Habertürk
    Takipde Kalın!
      Günlük gelişmeleri takip edebilmek için habertürk uygulamasını indirin
        Haberler Gündem Politika Kılıçdaroğlu'ndan eleştirilere yanıt

        CHP lideri Kemal Kılıçdaroğlu'nun Aile ve Sosyal Politikalar Bakanı Sema Ramazanoğlu'na yönelik "Birilerinin önüne yatmış vaziyette" şeklindeki tepki çeken sözleriyle başlayan gerilim karşılıklı açıklamalarla tırmandı. Kılıçdaroğlu'nun Türk Tabipler Birliği Genel Merkezi ziyaretindeki sözleriyle gerilim daha da artarken seviyenin düştüğü gözler önüne serildi.

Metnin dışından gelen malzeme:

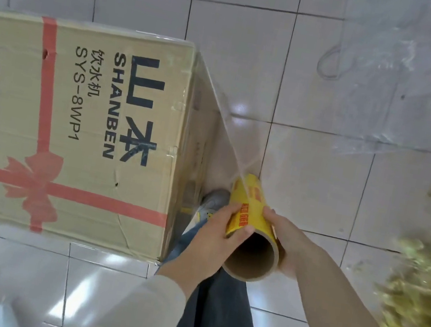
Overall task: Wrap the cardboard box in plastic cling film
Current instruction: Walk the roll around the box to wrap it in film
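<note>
A large cardboard box (71, 123) with a red ribbon print and black lettering lies on the tiled floor at the left. A yellow cling film roll (249, 218) with a brown cardboard core is held just right of the box's end. My left hand (210, 237) grips the roll's left side, thumb across the yellow label. My right hand (284, 239) grips the right side. A taut sheet of clear film (226, 113) runs from the roll up to the box's far right corner, across its end face.
White glossy floor tiles (306, 179) surround the box. A crumpled clear plastic sheet (410, 82) lies at the upper right. A blurred yellow-green bundle (427, 293) sits at the right edge. My leg and a grey shoe (213, 200) are beside the box's end.
</note>
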Motion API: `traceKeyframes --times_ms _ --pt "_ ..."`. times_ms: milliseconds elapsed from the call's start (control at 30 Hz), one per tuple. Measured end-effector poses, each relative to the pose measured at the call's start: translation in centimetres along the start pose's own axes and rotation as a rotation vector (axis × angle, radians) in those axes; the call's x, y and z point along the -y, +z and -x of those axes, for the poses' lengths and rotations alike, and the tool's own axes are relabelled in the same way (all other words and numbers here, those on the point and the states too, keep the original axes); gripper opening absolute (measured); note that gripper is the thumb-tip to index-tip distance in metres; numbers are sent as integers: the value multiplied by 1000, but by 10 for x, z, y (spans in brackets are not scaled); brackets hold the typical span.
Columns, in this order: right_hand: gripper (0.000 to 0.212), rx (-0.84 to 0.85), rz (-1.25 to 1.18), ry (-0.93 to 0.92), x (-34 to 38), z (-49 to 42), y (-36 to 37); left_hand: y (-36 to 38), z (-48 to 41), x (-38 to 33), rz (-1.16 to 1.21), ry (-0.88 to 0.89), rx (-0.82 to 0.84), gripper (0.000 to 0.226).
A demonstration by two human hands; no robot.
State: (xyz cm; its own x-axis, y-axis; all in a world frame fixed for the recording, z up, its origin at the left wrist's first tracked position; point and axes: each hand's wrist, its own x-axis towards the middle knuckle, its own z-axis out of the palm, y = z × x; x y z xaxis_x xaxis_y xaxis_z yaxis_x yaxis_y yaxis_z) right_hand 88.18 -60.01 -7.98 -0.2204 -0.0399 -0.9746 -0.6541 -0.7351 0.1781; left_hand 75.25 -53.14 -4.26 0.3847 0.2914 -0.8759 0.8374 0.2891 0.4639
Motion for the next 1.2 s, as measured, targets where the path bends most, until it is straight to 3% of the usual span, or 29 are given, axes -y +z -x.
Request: traceKeyframes --times_ms 67,167,333,533,667,800,900,1033,1133,1200 --pt "58 30 -152 11 -13 -2 -14 4 5 6 26 12 -46 51" --pt "47 85 -271 -10 -36 2 -17 17 20 17 106 6 -77 42" --pt "47 9 -204 -77 -65 0 7 25 44 44 85 -108 33 39" --pt "50 -16 -145 -24 -83 -16 24 -4 38 37 -140 13 147 58" --pt "45 66 -277 -12 -95 -23 31 -12 29 43 -166 48 266 50" --pt "65 107 -495 -6 -122 -29 18 -20 36 60 -221 62 211 35" --pt "47 147 -469 -98 -136 -30 27 -14 50 80 -191 10 172 21" --pt "48 120 -458 -141 -159 -35 47 -1 72 118 -171 -84 188 37" --pt "58 90 -423 -106 -175 -36 58 -3 85 132 -265 -125 255 82" --pt "60 106 -388 -94 -177 -34 65 -7 83 131 -287 -135 244 94"
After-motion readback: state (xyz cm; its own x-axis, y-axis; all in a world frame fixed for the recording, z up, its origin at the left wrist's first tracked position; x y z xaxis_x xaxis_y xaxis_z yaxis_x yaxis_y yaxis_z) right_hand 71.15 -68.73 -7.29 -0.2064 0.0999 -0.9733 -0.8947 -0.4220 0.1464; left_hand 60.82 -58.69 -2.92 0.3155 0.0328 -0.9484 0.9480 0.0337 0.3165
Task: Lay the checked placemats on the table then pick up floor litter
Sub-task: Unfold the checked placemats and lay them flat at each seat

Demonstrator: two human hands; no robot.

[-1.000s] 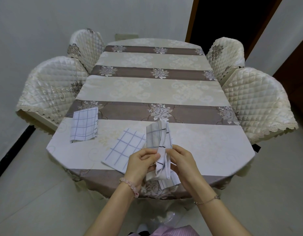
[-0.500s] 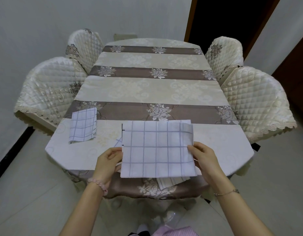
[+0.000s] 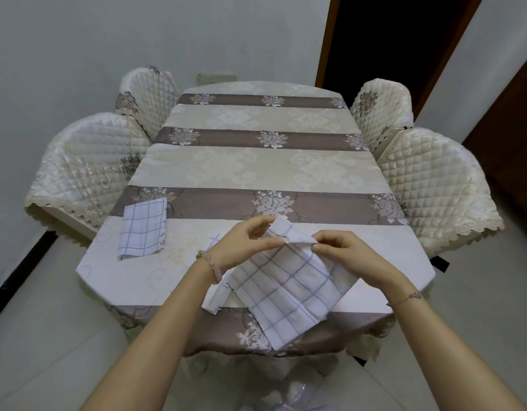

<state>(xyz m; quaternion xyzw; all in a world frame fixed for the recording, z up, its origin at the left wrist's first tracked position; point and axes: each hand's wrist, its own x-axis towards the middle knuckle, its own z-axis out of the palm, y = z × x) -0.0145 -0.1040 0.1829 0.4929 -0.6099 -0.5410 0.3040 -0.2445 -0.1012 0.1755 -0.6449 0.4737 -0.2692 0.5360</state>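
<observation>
Over table (image 3: 256, 170) | left hand (image 3: 241, 244), right hand (image 3: 348, 250) pinch checked placemat (image 3: 286, 289), maybe doubled

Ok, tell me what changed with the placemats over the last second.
The held placemat, bunched a second ago and then spread flat between both hands, now drapes diagonally over the near edge of the table. The left hand and right hand moved in to pinch its far corner. The left placemat stayed put.

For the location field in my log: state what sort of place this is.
Probably a home dining room: a long dining table draped in a striped floral cloth, chairs with quilted covers along both sides, and a checked placemat laid on it.
</observation>
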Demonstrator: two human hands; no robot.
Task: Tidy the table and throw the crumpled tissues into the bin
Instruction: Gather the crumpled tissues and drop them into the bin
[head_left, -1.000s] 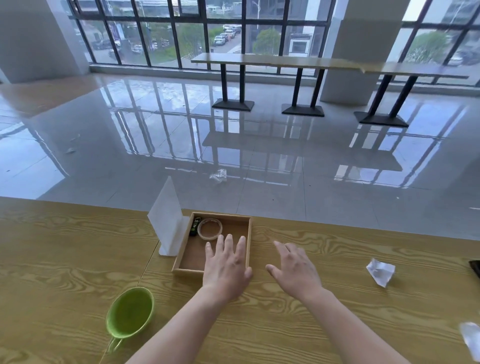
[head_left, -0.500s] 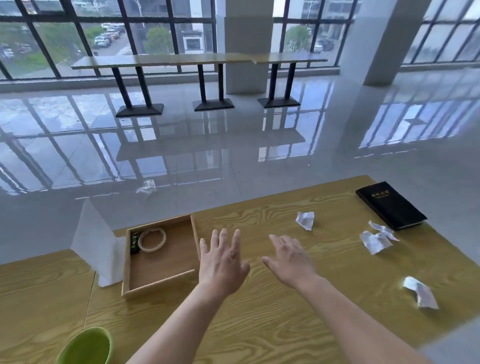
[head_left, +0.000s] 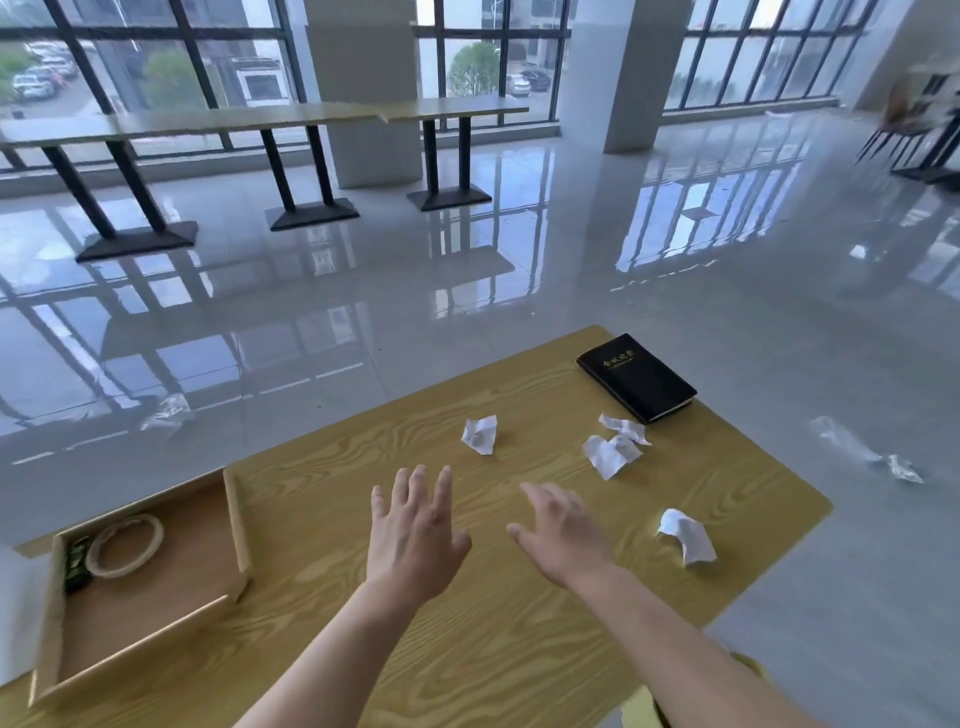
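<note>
Several crumpled white tissues lie on the wooden table (head_left: 519, 649): one tissue (head_left: 480, 434) beyond my hands, a pair of tissues (head_left: 613, 447) next to the black book (head_left: 636, 376), and one tissue (head_left: 685, 535) near the right edge. My left hand (head_left: 413, 530) hovers open, palm down, over the table's middle. My right hand (head_left: 563, 530) is open too, fingers spread, a short way left of the nearest tissue. Neither hand holds anything. No bin is in view.
A shallow wooden tray (head_left: 236, 525) at the left holds a roll of tape (head_left: 124, 545) and a small dark item. Clear plastic scraps (head_left: 862, 452) lie on the glossy floor to the right, another scrap (head_left: 166, 410) at the left. Long tables stand by the windows.
My view has swung to the right: the tray slid to the left edge, the green bowl left the view, and the book and tissues came in. Both hands stay open above the table.
</note>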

        Kılıçdaroğlu'nun o sözleri:

        Siyasetin doğasında eleştiri vardır. Biz bir şey konuşuruz Bizi iktidar, başbakan, bakan eleştirir. Partinin genel başkan yardımcıları eleştirir. Biz de cevap veririz. Bizim anlamakta zorluk çektiğimiz konu şu; neden Cumhurbaşkanı bu tartışmaların odağı haline geliyor? Her şeye maydonoz oluyor. İki dakika sus, senin görevin toplumda huzur sağlamak. Sağduyulu mesajlar vermek. Ben Davutoğlu'na cevap veririm. Ama o diyor ki, 'Boşverin Davutoğlu'nu bana cevap verin.' Sen kimsin sana cevap vereceğim. Bizim muhatabımız değil o. Dün kullandığı ifadelere bakın. Emin olun sizlerden özür diliyorum. Onun kullandığı cümle için. Yaptığım eleştiriye karşı 'sapık' sözcüğünü kullanıyor. Peki ben soruyorum... 'Dolmahahçe'de oturup Kadıköy'den gelen vapurlara bakıyorum, kadınlara kızlara bakıyorum' demek nedir? Sapıklık değil mi? 'Onları dikizliyorum' demek sapıklık değil mi? Bunun adı cinsel sapıklıktır. 'Seyrediyorum' diyor, Kimi? Kadınları, kızları... Senin görevin Dolmabahçe'de oturup kadınlara kızlara bakmak mıdır? Siyasi sapıklığa gelince... Bu zat TBMM'de tarafsız olacağına dair namusu ve şerefi üzerine yemin etti. Şimdi ben soruyorum siyasi sapıklık nedir? Parlamentonun önüne çıkıp yemin ettikten sonra o yemini tutmayıp namusu ve şerefi çöp sepetine atandır. Namus ve şeref kavramının bu topraklarda ne kadar önemli olduğunu hepimiz biliyoruz. Şimdi soruyorum, bunun adı siyasi sapıklık değil mi?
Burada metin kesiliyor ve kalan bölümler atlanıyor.